Statistics are generally collected from a representative sample of a larger group of object. Statistics always assumes that each measurement is a single randomly generated value that follows a distribution property associated with the larger group. The most commonly assumed probability distribution is the standard distribution which assumes that most measurements will be close to the classes mean value; variations from the mean are possible but get rarer as distance from the mean increases. One of the main goals of statistics is to find this probability distribution and use it to make inferences about objects outside the representative set.

There are numerous other mathematical distribution available for study.

#### Rule of Large Numbers

The rule of large numbers is a simple relationship between the distribution of a sample set, and the distribution of the entire class of objects. In general, larger sample sizes better represent the class as a whole.

For a dice has an even probability distribution. In theory each side of a dice has equal probability of coming up if rolled. If I were to roll ten dice, then the probability distribution will probably not come up even with some outcomes coming up much more frequently then others. If I were to roll the same dice sixty times, the distribution would be much more even. The rule of large numbers stats that the more I roll the dice, the closer the outcomes will be.

#### The P Value

Because statistics makes use of probabilities, there is always a chance that perceived relationships can emerge from data where no relationships actually exists. Most statistical methods will produce a P-value which is effectively the probability of such a coincidence. A low P value indicates a high confidence that the outcome does not represent random fluctuations in the data. High p-values represent low confidence and indicate no relationship beyond simple noise.

It is important to pick a P value prior to performing any statistical analysis. In general a P value less then 5% is desired; however, for important or sensitive data P values of 1% or lower are generally desired.
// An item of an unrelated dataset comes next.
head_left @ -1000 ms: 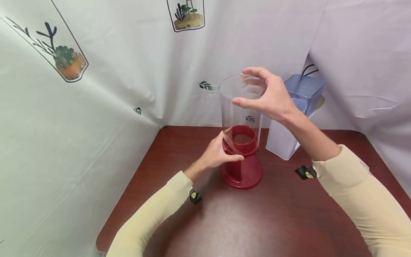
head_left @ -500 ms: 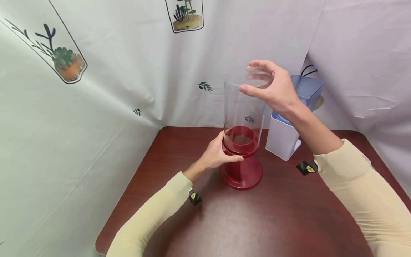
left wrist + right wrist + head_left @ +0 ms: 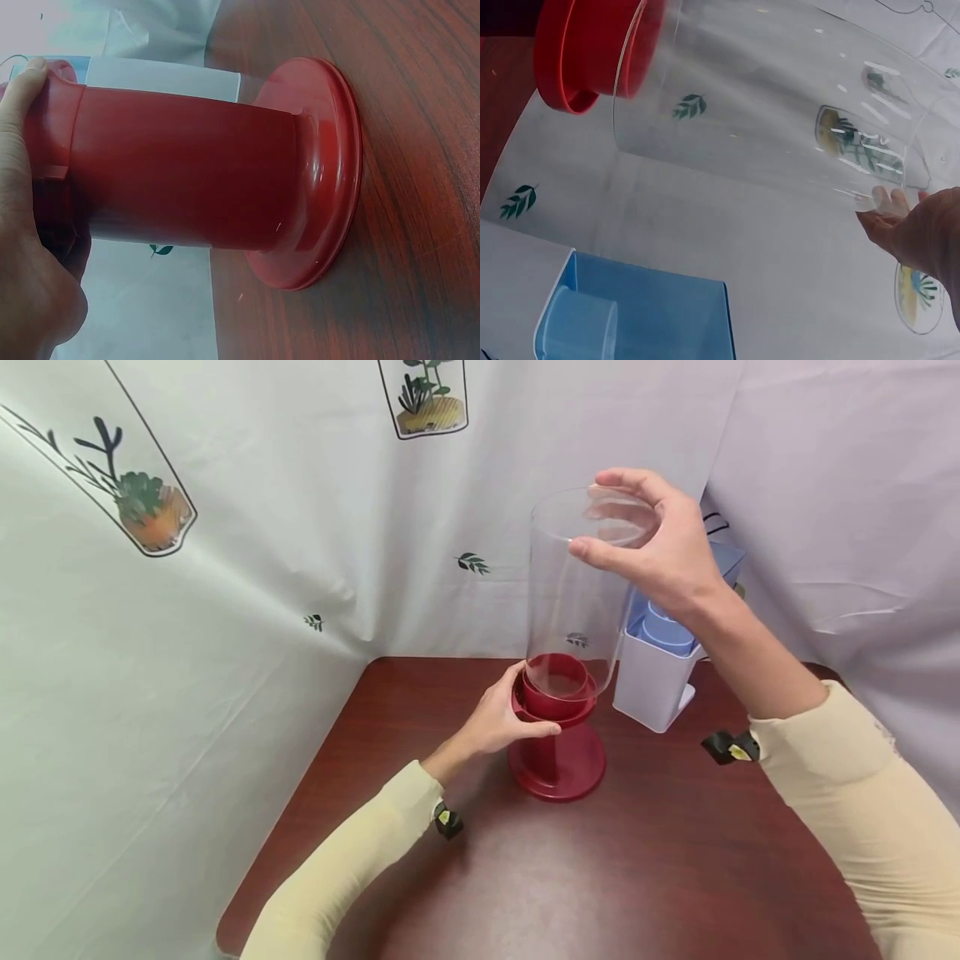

#### Interpreting Correlation

Statistics never produce a causal model of anything that it analyses. A strong statistical relationship between two data sets does not imply that one causes the other. It only implies that one is a good predictor of the other, or that these two values are somehow related. Statistical relationships cannot be used to prove that one object is causally linked to another object; only that these two objects are somehow related.

## Examples

##### T - Test

One statistic useful in text analysis is the average length of word that is used. Similar vocabularies will generally produce similar distributions in the character length of a word. A test for authorship, for example, could assume that all works by the same author would have a similar vocabulary and therfore a similar average word length. T-Tests are a statistical method that compares the mean of two sample sets and asks if these two sets represent the same distribution.

Using R code (using openNLP package)

```#import two books from project Gutenburg
pride <- scan(file="http://www.gutenberg.org/cache/epub/1342/pg1342.txt", what='char', sep="\n")
flat <- scan(file="http://www.gutenberg.org/cache/epub/97/pg97.txt", what='char', sep="\n")

#tokenize sentances
pride.sen <- sentDetect(pride)
flat.sen <- sentDetect(flat)

#get character count for each word
pride.nchar <- nchar(pride.sen)
flat.nchar <- nchar(flat.sen)

#perform T-test
t.test(pride.nchar, flat.nchar)
```

Which produces as output.

```data:  pride.nchar and flat.nchar
t = -8.1743, df = 1713.104, p-value = 5.726e-16
alternative hypothesis: true difference in means is not equal to 0
95 percent confidence interval:
-39.28293 -24.07959
sample estimates:
mean of x mean of y
125.7389  157.4202
```

The P value in this case is much lower then 1% so there is a strong statistical difference between the average sentance length of 'Pride and Prejudice' and 'Flatland'.